**TASK OBJECTIVE:**
For each entry, return the text exactly and omit any image.

**SOURCE MATERIAL:**
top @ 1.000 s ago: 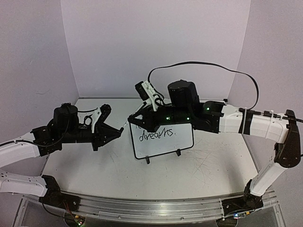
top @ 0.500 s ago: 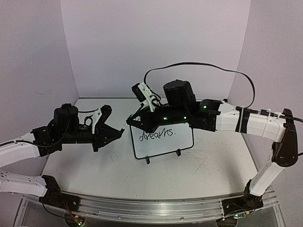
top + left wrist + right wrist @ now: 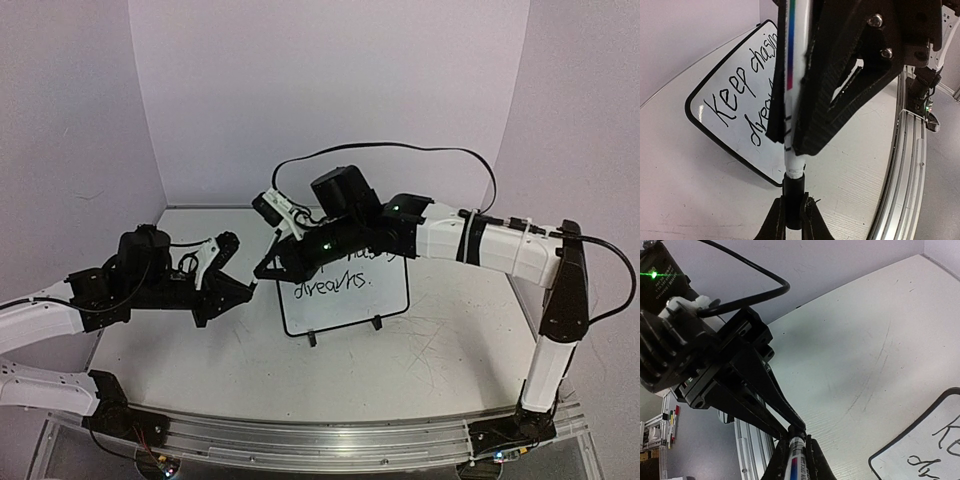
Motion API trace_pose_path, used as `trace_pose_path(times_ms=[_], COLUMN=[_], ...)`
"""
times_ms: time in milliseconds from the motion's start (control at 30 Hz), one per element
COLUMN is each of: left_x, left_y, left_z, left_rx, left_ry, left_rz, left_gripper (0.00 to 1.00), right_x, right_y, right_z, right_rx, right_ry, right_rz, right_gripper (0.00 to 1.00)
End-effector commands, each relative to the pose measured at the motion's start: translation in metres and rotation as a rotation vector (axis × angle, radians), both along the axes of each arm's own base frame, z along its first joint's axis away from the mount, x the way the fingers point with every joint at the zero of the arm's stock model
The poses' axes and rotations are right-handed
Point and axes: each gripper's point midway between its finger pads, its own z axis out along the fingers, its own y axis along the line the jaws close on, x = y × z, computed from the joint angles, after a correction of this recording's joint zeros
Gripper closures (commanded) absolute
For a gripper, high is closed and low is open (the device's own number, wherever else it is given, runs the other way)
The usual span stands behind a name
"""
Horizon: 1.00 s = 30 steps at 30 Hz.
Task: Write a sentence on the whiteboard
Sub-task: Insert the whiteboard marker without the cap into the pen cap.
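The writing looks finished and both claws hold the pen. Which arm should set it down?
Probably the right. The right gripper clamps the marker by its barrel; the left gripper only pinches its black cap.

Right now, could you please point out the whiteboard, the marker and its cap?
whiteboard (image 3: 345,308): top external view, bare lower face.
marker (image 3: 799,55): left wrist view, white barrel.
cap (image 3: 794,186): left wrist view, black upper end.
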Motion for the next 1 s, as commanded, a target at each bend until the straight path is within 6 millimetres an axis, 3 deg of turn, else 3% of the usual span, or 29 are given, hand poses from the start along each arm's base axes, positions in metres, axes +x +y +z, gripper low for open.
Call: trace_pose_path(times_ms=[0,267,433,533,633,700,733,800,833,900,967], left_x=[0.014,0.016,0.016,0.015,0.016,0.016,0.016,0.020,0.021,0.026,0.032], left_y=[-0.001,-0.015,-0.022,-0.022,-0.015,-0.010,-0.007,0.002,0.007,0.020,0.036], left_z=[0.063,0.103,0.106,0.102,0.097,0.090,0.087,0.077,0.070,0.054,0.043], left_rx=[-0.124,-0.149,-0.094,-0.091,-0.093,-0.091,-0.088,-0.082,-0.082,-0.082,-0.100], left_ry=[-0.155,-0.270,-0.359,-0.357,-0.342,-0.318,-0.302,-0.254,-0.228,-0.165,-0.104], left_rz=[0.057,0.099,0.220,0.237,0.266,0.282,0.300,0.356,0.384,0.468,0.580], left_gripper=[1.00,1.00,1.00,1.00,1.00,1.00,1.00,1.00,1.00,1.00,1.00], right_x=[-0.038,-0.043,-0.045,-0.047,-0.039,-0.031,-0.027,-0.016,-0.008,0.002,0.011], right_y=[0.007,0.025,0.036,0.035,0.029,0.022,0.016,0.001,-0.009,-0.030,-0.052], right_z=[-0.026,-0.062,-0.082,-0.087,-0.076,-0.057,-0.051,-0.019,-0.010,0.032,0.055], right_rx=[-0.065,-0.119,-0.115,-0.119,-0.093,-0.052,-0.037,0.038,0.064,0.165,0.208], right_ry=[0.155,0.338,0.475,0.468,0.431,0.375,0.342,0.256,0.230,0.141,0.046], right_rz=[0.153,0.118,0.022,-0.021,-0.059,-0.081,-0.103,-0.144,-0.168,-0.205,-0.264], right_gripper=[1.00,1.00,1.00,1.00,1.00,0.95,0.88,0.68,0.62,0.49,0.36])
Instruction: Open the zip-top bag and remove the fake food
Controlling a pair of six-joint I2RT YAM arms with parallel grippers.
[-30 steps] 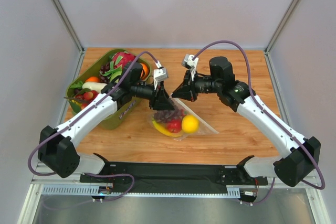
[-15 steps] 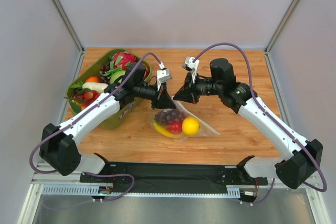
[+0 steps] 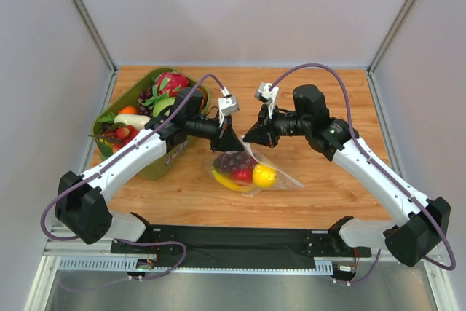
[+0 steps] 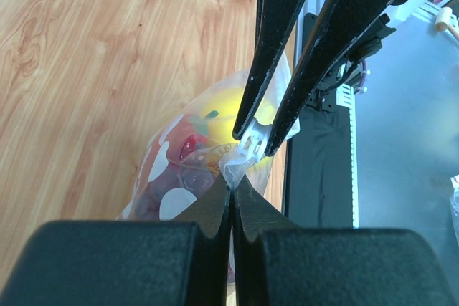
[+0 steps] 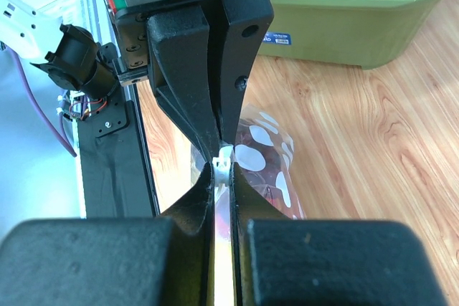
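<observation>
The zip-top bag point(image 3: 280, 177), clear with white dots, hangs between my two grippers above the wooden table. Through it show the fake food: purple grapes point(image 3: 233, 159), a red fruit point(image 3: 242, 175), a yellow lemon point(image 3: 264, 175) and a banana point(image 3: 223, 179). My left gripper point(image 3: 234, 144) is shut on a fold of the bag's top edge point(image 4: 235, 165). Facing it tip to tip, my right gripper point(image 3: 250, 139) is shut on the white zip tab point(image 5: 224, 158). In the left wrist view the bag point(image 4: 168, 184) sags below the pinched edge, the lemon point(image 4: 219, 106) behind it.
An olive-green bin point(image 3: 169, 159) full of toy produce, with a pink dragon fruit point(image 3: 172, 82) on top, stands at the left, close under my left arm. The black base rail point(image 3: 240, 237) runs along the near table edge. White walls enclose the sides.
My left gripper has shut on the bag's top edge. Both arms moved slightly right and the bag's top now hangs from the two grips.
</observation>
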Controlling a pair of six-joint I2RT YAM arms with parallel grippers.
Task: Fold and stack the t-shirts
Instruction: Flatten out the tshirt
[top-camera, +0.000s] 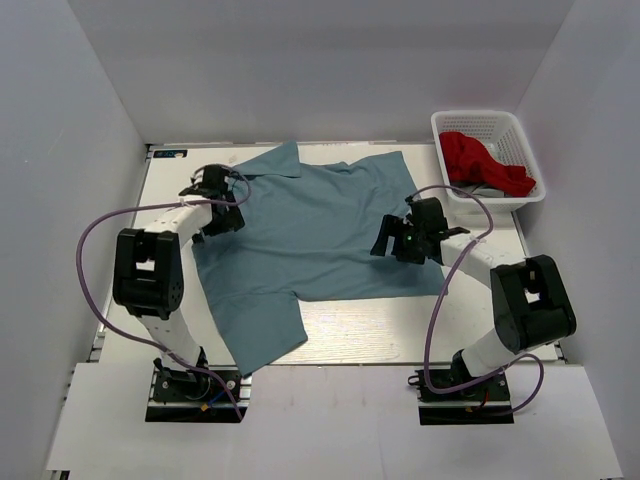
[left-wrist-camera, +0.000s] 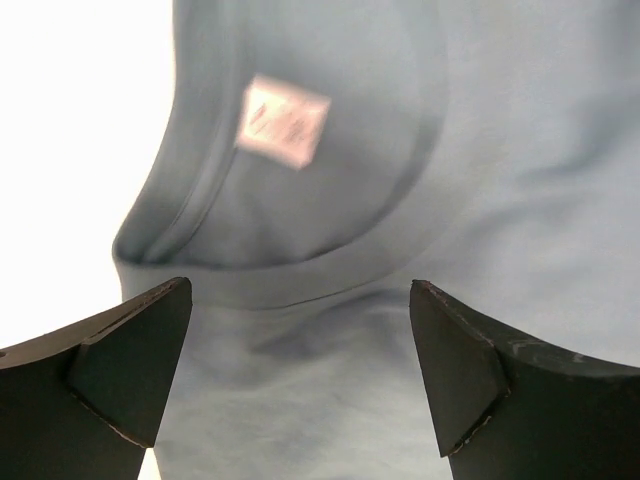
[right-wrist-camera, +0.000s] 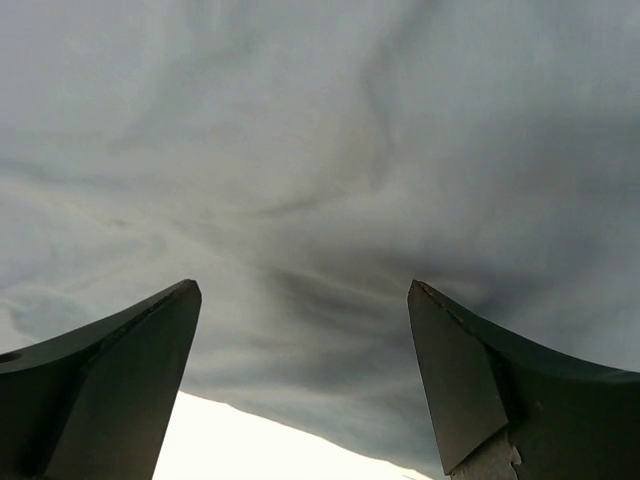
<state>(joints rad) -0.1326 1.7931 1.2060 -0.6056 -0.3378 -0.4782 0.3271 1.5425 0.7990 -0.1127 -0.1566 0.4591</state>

**RESPONSE:**
top @ 1.000 s ago: 
top @ 0.500 s ago: 
top + left wrist + right wrist @ now: 
Motion API trace_pose_path, used as `trace_pose_path(times_ms=[_], COLUMN=[_], ...)`
"""
times_ms: time in milliseconds from the motion's start (control at 30 Hz), one per element
COLUMN is each of: left_x, left_y, left_z, left_rx, left_ry, left_rz, left_gripper (0.00 to 1.00), right_x, right_y, right_z, right_rx, right_ry, right_rz, right_gripper (0.00 to 1.00)
End-effector commands, each relative to the pose measured at the motion's start: translation in metres and rotation as a rotation vector (axis × angle, radians), both along the axes of each arm's own base frame, z along its first joint's axis away from the mount, x the way the fingers point with every joint at the zero of the arm's stock model
The poses' axes and rotations are right-handed
Point and axes: each gripper's point midway between its finger pads, its own z axis out along the fingers, its own y axis along the line the jaws close on, x = y × z, computed from the joint angles, after a correction of this recording's joint zeros
Gripper closures (commanded) absolute
For a gripper, high is closed and low is open (the device's own number, wherever else it is given, runs the other way)
The usual span stands behind a name
"""
Horizon: 1.00 s = 30 steps at 30 Hz.
Task: Write a sentence on the whiteboard
Sub-task: Insert the whiteboard marker without the cap into the pen cap.
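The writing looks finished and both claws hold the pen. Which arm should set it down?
Probably the right. The right gripper clamps the marker by its barrel; the left gripper only pinches its black cap.

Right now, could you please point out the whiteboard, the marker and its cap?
whiteboard (image 3: 345,308): top external view, bare lower face.
marker (image 3: 799,55): left wrist view, white barrel.
cap (image 3: 794,186): left wrist view, black upper end.
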Motion for the next 1 s, as commanded, a target at each bend until the straight path is within 6 millimetres an axis, 3 deg of turn, else 3% of the usual span, or 29 are given, hand poses from the start along each arm's base axes, positions in metres, axes +x +y +z, gripper low for open.
Call: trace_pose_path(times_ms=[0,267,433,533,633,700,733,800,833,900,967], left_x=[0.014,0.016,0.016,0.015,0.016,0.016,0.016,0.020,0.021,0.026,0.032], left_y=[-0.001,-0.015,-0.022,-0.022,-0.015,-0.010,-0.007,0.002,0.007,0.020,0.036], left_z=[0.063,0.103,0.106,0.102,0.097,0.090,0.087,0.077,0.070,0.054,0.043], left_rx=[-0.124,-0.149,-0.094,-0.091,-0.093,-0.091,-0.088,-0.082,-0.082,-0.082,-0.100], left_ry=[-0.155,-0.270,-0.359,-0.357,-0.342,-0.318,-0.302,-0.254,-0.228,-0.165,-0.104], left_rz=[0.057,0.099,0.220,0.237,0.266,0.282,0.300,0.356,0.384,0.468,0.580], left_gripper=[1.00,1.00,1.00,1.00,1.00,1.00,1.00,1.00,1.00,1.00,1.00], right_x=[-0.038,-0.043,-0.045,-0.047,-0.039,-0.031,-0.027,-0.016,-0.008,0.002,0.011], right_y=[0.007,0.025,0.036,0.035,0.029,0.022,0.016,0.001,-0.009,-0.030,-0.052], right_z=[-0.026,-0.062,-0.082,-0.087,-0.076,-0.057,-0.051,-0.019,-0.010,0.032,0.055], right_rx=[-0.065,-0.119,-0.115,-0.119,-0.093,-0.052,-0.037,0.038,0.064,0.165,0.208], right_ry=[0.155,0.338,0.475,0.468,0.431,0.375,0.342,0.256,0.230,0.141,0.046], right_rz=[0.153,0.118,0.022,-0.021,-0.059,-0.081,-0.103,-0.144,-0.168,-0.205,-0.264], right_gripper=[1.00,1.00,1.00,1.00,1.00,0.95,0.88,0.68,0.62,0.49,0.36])
Instruction: Open the zip-top bag and remove the fake food
Controlling a pair of six-joint I2RT YAM arms with parallel grippers.
[-30 steps] 
[-15 steps] 
[+0 steps] 
[+0 steps] 
[+0 steps] 
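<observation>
The zip-top bag point(image 3: 280, 177), clear with white dots, hangs between my two grippers above the wooden table. Through it show the fake food: purple grapes point(image 3: 233, 159), a red fruit point(image 3: 242, 175), a yellow lemon point(image 3: 264, 175) and a banana point(image 3: 223, 179). My left gripper point(image 3: 234, 144) is shut on a fold of the bag's top edge point(image 4: 235, 165). Facing it tip to tip, my right gripper point(image 3: 250, 139) is shut on the white zip tab point(image 5: 224, 158). In the left wrist view the bag point(image 4: 168, 184) sags below the pinched edge, the lemon point(image 4: 219, 106) behind it.
An olive-green bin point(image 3: 169, 159) full of toy produce, with a pink dragon fruit point(image 3: 172, 82) on top, stands at the left, close under my left arm. The black base rail point(image 3: 240, 237) runs along the near table edge. White walls enclose the sides.
My left gripper has shut on the bag's top edge. Both arms moved slightly right and the bag's top now hangs from the two grips.
</observation>
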Controlling a pair of six-joint I2RT YAM arms with parallel grippers.
Task: Fold and stack the t-shirts
Instruction: Flatten out the tshirt
[top-camera, +0.000s] 
[left-wrist-camera, +0.000s] 
[right-wrist-camera, +0.000s] 
<state>(joints rad) -0.1326 1.7931 1.2060 -0.6056 -0.3378 -0.4782 0.3271 1.5425 0.7990 -0.1127 -0.1566 0.4591</state>

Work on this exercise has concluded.